Yoshifumi Takemoto
[東京 12日 ロイター] - 政府が日本企業の資産を守るとして5月末にもロシアに派遣する政府職員らに、商船三井などの企業が加わる可能性があることがわかった。複数の政府・与党関係者が明らかにした。
日本政府はロシアのウクライナ侵攻以降、対ロ制裁を継続しているが、「日本企業の資産を守る取り組みは必要だ」(赤沢亮正経産相)として政府間での意思疎通を継続している。政府関係者によると、参加するのはエネルギープロジェクト「サハリン2」にかかわる商船三井や三井物産など。他の総合商社や東洋エンジニアリング、千代田化工建設なども参加する可能性があるという。
共同通信は8日、26-27日の日程で訪ロ団が派遣されると報じていた。これに対し経済産業省はウクライナ侵略終結後の経済分野での協力やエネルギー協力を目的に、政府がロシアに経済訪問団を派遣する計画はないと否定したうえで、5月末にも日本政府職員がロシアに出張し、企業とも連携しつつ、ロシア側との意思疎通を図る方向で調整中だとしている。
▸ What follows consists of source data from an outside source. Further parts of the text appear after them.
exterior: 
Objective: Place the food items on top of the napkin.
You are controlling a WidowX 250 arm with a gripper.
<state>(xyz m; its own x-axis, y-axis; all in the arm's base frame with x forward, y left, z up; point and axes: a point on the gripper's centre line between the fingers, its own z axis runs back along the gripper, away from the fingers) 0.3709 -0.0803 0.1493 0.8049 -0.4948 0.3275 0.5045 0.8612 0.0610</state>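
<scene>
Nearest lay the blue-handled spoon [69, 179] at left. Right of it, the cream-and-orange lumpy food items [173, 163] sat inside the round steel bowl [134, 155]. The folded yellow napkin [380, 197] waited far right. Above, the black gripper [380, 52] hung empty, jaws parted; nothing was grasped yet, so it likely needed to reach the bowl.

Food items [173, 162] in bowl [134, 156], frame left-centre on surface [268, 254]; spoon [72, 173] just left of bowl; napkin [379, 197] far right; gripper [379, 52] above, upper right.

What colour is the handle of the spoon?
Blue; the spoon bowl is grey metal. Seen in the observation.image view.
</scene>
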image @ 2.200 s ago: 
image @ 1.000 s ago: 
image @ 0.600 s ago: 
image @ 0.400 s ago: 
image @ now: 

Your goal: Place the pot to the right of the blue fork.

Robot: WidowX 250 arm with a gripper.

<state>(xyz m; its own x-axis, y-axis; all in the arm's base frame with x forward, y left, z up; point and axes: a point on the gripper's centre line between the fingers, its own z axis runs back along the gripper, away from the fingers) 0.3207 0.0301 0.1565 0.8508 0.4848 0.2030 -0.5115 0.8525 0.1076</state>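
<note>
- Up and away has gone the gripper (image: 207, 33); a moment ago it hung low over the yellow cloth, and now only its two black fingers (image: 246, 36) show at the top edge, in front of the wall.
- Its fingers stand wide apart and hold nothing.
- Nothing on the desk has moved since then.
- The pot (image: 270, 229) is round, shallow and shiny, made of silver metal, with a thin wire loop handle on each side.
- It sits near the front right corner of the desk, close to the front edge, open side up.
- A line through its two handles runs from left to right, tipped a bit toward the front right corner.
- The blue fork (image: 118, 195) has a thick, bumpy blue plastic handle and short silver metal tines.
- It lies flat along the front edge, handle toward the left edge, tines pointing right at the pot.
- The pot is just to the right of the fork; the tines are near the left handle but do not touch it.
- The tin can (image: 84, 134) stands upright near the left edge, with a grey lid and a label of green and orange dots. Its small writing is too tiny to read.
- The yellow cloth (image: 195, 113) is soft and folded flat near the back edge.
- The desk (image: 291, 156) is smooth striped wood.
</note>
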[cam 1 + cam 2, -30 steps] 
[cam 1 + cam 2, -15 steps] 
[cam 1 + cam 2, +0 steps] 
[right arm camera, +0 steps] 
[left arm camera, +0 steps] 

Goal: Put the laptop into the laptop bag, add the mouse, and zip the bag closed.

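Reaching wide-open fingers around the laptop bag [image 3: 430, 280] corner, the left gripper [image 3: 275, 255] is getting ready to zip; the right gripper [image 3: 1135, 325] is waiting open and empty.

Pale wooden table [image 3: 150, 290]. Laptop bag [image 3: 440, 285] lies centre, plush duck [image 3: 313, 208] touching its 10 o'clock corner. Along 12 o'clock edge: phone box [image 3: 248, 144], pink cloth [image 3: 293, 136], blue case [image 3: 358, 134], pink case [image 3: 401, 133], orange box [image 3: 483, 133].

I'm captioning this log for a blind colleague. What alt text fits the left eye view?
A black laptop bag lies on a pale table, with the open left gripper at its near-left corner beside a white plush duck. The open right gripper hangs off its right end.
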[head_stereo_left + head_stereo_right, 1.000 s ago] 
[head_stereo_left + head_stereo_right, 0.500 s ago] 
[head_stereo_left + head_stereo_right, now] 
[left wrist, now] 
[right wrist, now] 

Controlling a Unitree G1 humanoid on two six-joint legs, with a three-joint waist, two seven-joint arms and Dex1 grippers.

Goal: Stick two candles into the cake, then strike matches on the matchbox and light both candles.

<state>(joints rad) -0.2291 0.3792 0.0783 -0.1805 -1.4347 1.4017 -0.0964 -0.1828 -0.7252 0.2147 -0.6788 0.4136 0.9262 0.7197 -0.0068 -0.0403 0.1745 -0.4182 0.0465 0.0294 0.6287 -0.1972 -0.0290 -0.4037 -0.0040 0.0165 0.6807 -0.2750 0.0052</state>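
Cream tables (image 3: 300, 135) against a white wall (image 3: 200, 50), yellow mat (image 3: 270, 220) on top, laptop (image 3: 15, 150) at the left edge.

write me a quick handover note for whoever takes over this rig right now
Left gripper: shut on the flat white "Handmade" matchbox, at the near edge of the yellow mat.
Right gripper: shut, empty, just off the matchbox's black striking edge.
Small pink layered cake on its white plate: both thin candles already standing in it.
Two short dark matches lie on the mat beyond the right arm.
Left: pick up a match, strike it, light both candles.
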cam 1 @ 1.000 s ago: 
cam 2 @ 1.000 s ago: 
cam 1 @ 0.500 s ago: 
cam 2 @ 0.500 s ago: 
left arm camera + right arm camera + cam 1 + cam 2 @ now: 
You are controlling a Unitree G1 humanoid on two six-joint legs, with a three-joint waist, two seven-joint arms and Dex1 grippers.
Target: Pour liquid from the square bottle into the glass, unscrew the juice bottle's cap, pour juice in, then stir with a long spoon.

ウクライナ侵略以降も日本は米国の例外措置を踏まえ、サハリン2から液化天然ガス(LNG)の輸入を継続している。ホルムズ海峡の事実上の封鎖による中東産原油輸入量の減少を受け、政府・与党内には、良質なロシア産原油の輸入拡大を望む声と、制裁対象のロシア以外の産油国からの原油輸入拡大を重視する声とがある。